From the line containing "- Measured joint" to the end of the listing, copy each line exactly and leave out all others.

----

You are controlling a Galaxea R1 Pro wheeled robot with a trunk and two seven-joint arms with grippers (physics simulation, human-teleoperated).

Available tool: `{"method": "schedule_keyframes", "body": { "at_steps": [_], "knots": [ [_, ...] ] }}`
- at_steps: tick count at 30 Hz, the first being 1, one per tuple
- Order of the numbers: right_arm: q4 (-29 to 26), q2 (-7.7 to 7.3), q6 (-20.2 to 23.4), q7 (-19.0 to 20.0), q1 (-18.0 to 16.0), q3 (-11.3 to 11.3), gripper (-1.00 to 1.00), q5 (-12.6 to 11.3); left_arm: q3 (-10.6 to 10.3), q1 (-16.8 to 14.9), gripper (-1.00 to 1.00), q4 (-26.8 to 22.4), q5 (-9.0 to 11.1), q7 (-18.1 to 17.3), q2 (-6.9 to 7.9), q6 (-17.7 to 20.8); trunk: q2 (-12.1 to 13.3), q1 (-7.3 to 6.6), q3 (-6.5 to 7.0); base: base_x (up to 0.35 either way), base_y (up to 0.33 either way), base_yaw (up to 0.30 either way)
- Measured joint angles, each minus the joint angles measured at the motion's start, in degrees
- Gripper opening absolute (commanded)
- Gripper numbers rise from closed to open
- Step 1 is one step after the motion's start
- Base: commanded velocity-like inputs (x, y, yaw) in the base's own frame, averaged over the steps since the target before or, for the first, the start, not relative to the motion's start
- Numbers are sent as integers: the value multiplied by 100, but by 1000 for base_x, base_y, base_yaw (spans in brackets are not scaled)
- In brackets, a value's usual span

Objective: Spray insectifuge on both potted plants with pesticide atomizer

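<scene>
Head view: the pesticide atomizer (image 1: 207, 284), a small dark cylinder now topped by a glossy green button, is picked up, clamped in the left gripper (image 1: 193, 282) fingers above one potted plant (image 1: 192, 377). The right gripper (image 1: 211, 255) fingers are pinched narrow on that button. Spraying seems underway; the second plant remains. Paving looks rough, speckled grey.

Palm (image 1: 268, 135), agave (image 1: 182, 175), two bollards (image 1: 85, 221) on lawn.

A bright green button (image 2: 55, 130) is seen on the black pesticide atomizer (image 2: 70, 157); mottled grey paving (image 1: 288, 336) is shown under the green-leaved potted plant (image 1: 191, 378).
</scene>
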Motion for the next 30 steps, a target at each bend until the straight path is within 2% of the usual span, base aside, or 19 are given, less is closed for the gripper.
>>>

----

**ANSWER TO THIS EXERCISE:**
- Measured joint angles, each minus the joint angles measured at the motion's start, in degrees
- Gripper opening absolute (commanded)
- Gripper numbers rise from closed to open
- Step 1 is one step after the motion's start
- Base: commanded velocity-like inputs (x, y, yaw) in the base's own frame, averaged over the steps since the target before or, for the first, the start, not relative to the motion's start
- Numbers are sent as integers: the value multiplied by 100, but by 1000 for base_x, base_y, base_yaw (spans in brackets are not scaled)
- In brackets, a value's usual span

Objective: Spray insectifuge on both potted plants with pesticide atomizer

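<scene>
Head view: the pesticide atomizer (image 1: 207, 284), a small dark cylinder now topped by a glossy green button, is picked up, clamped in the left gripper (image 1: 193, 282) fingers above one potted plant (image 1: 192, 377). The right gripper (image 1: 211, 255) fingers are pinched narrow on that button. Spraying seems underway; the second plant remains. Paving looks rough, speckled grey.

Palm (image 1: 268, 135), agave (image 1: 182, 175), two bollards (image 1: 85, 221) on lawn.

A bright green button (image 2: 55, 130) is seen on the black pesticide atomizer (image 2: 70, 157); mottled grey paving (image 1: 288, 336) is shown under the green-leaved potted plant (image 1: 191, 378).
</scene>
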Motion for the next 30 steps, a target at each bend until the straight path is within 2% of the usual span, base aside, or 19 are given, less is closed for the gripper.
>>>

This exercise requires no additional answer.